The city of St. Cloud, located 27 miles south of Orlando, Fla., supplies water to a rapidly growing community of approximately 45,000 people. The water supply is sourced from the underlying aquifer and contains fairly high levels of dissolved organic carbon (DOC) and dissolved sulfide. To ensure compliance with current and future U.S. Environmental Protection Agency (EPA) water quality standards and improve the sustainability of its operations, the city has not only installed the largest operating MIEX system in North America, but is also the first to implement the EcoRegen technology, a process that allows the recycling of up to 70% of the residuals produced by the MIEX process.
The MIEX process, developed by Orica Watercare Inc., utilizes a magnetized anion exchange resin in a mixed or fluidized bed ion exchange reactor to remove DOC, sulfide and other anionic compounds. Treatment residuals from the MIEX process consist of a brine solution resulting from regeneration of the ion exchange resin. The city discharges this waste directly to sewer. As the city’s wastewater plant practices 100% reuse of treated effluent, the MIEX system was installed with the flexibility to regenerate with standard sodium chloride or sodium bicarbonate if treated wastewater chloride levels restricted reuse applications. Sodium chloride is the preferred regenerant, however, due to the higher cost of sodium bicarbonate.
Since startup in March 2008, the MIEX system has consistently reduced raw water TOC levels by more than 70% and subsequent trihalomethane and haloacetic acid levels by more than 60% and 70%, respectively, well under the EPA standards (Figure 1). Dissolved sulfide levels have also been reduced to below detection. While treatment residual levels are very low, at less than 0.1% of plant throughput, the city continued to investigate methods to reduce salt discharges to sewer in order to maximize the ability to reuse treated wastewater as it expands the MIEX technology to its other treatment facilities.
A Sustainable Future
One of the options investigated was upgrading the resin regeneration system to the recently developed EcoRegen process. This process incorporates advanced membrane filtration to filter dissolved organics and sulfate from the waste brine and allows reuse of the permeate for resin regeneration. A trial of this process conducted by Orica Watercare in the summer of 2009 demonstrated that more than 97% of the organics and 90% of the sulfate could be removed while allowing a 75% recovery of the waste brine. When integrated into the existing regeneration system, waste volumes discharged to sewer will be reduced by more than 80% and the recycling of salt will reduce salt discharges by more than 70%. A full-scale system is under construction and scheduled to begin operating in June 2010.

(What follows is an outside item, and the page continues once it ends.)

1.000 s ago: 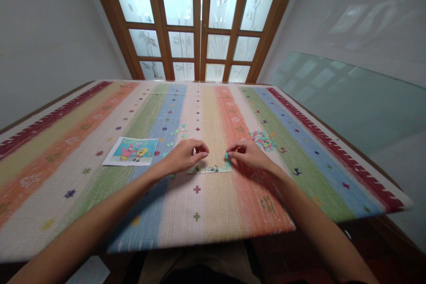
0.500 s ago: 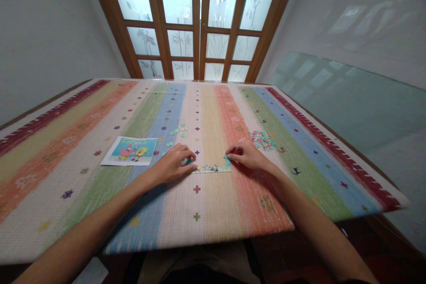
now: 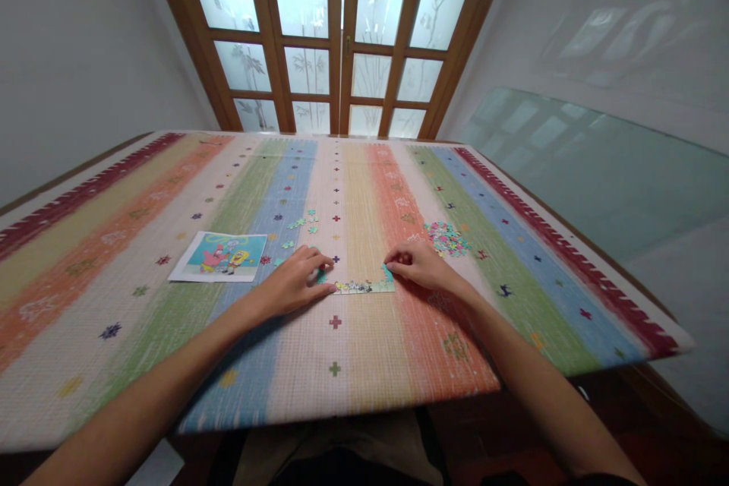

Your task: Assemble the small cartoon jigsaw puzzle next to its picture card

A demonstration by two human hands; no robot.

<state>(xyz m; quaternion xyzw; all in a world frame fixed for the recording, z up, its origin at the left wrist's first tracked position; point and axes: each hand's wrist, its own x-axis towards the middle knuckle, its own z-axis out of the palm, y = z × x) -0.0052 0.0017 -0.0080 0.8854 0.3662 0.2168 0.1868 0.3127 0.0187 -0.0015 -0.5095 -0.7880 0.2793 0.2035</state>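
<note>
A short joined strip of jigsaw pieces [image 3: 364, 287] lies on the striped tablecloth [image 3: 171, 197] in front of me. My left hand [image 3: 296, 281] rests flat on the cloth, its fingertips pressing the strip's left end. My right hand [image 3: 418, 264] pinches a teal puzzle piece [image 3: 388, 272] at the strip's right end. A cartoon reference picture [image 3: 221, 256] lies to the left of my left hand.
A heap of loose pink and teal pieces [image 3: 447, 238] lies beyond my right hand. A few scattered teal pieces [image 3: 304, 223] sit past my left hand. Wooden glass-paned doors [image 3: 342, 38] stand behind the table. A glass sheet [image 3: 598, 175] leans at the right.
My left hand has dropped from a raised pinch over the strip to lie flat at its left end. My right hand stays at the right end with the teal piece.
</note>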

“The city did not hesitate to implement a new technology when it provided the most economical and effective water treatment strategy,” said Todd Swingle, public services administrator with the city of St. Cloud. “We are also continually striving to improve the sustainability of our operations, and the EcoRegen upgrade helps us to meet this goal by significantly reducing our salt costs while minimizing the MIEX system’s impact on the environment.”
*Swingle, T, et al. “St. Cloud, FL and MIEX – Clearly a Success,” Proceedings of AWWA Annual Conference, June 2009.